Maszyna wystartowała z bazy Saki na Krymie, najprawdopodobniej z misją patrolową. Być może nawet w celu zwalczania ukraińskich dronów morskich, takich jak Magura, które już niejednokrotnie atakowały rosyjskie okręty w tej części Morza Czarnego. Wcześniej do ochrony okrętów i portów przed tego typu zagrożeniem Rosjanie użuwali śmigłowców.
Właśnie podczas tego typu działań w czerwcu 2024 roku Rosjanie utracili morską maszynę pokładową Ka-29, a w grudniu śmigłowiec wielozadaniowy Mi-8. Jak poinformowała wówczas ukraińska agencja wywiadu wojskowego (HUR), padły one ofiarą morskiego bezzałogowca Magura V5. Maszyna do samoobrony została uzbrojona w prowizorycznie wyrzutnie pocisków powietrze-powietrze R-73, które „wypożyczono” z uzbrojenia maszyn SU-27 i MiG-29.
Brak właściwych narzędzi
Tak więc już co najmniej od czerwca 2024 roku Rosjanie wiedzieli, że ukraińskie drony morskie są uzbrojone w pociski przeciwlotnicze. Prawdopodobnie dlatego do ich zwalczania zaczęli używać myśliwców. Założono, że prędkość i pułap zapewnią im bezpieczeństwo. Nie bez znaczenia było też to, że rakieta R-73 nie należy do szczególnie nowoczesnych, a jej sensor podczerwieni nie radzi sobie zbyt dobrze ze śledzeniem celów na tle nieba przy tak dużej różnicy prędkości i wysokości.

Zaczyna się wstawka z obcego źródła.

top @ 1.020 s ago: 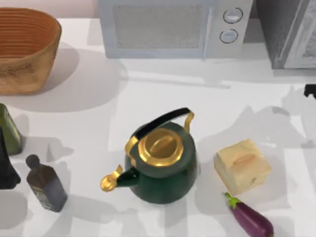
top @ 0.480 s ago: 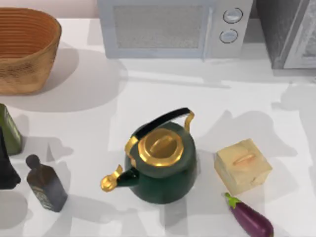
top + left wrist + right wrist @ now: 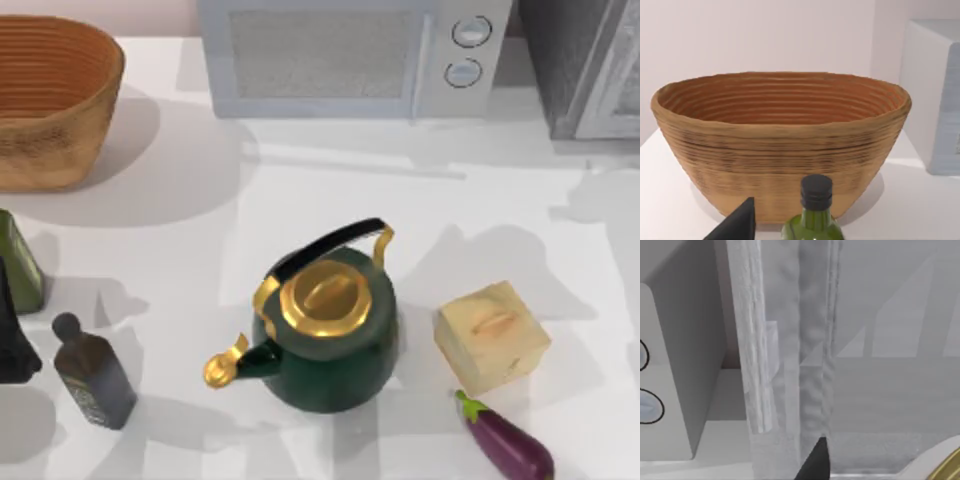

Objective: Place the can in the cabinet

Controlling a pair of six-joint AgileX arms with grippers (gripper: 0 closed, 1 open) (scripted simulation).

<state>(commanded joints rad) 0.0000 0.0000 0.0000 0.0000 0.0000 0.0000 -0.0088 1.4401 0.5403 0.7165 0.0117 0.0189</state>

Problemem jest to, że Rosjanie nie posiadają sensownego, skutecznego uzbrojenia kierowanego do zwalczania tego typu celów. Żaden z używanych przez Su-30SM pocisków kierowanych nie nadaje się do zwalczania niewielkich, tanich i zwrotnych celów morskich. Pociski przeciwokrętowe czy do zwalczania celów naziemnych są zbyt ciężkie, kosztowne i raczej nie zdolne do śledzenia i trafienia tak małego celu. Rakiety powietrze-powietrze się tutaj też nie przydają, choć z pewnością nowoczesny radar i sensor podczerwieni Su-30SM ułatwia odnalezienie bojowej motorówki mknącej po morzu z prędkością kilkudziesięciu kilometrów na godzinę.
Dlatego właśnie wcześniej do poszukiwania i niszczenia ukraińskich jednostek bezzałogowych wykorzystywano przede wszystkim śmigłowce, które raziły je rakietami lub ogniem broni pokładowej. Zdalnie sterowanych działek czy karabinów maszynowych, a często po prostu karabinem umieszczonym w otwartych drzwiach przedziału desantowego.
Zaskoczony, zestrzelony
Jak się wydaje jeden Su-30SM, a być może dwa, bo taką wersję też podaje strona ukraińska, zostały trafione i wyeliminowane podczas ataku na bezzałogowiec Magur V7. Podczas ataku przeprowadzonego z użyciem jedynego rodzaju uzbrojenia, jaki Su-30SM mógł zastosować do zwalczania takiego celu, czyli działka pokładowego 30 mm. I tutaj myśliwiec, mówiąc kolokwialnie „dał się złapać”, między innymi ze względu na nowe uzbrojenie.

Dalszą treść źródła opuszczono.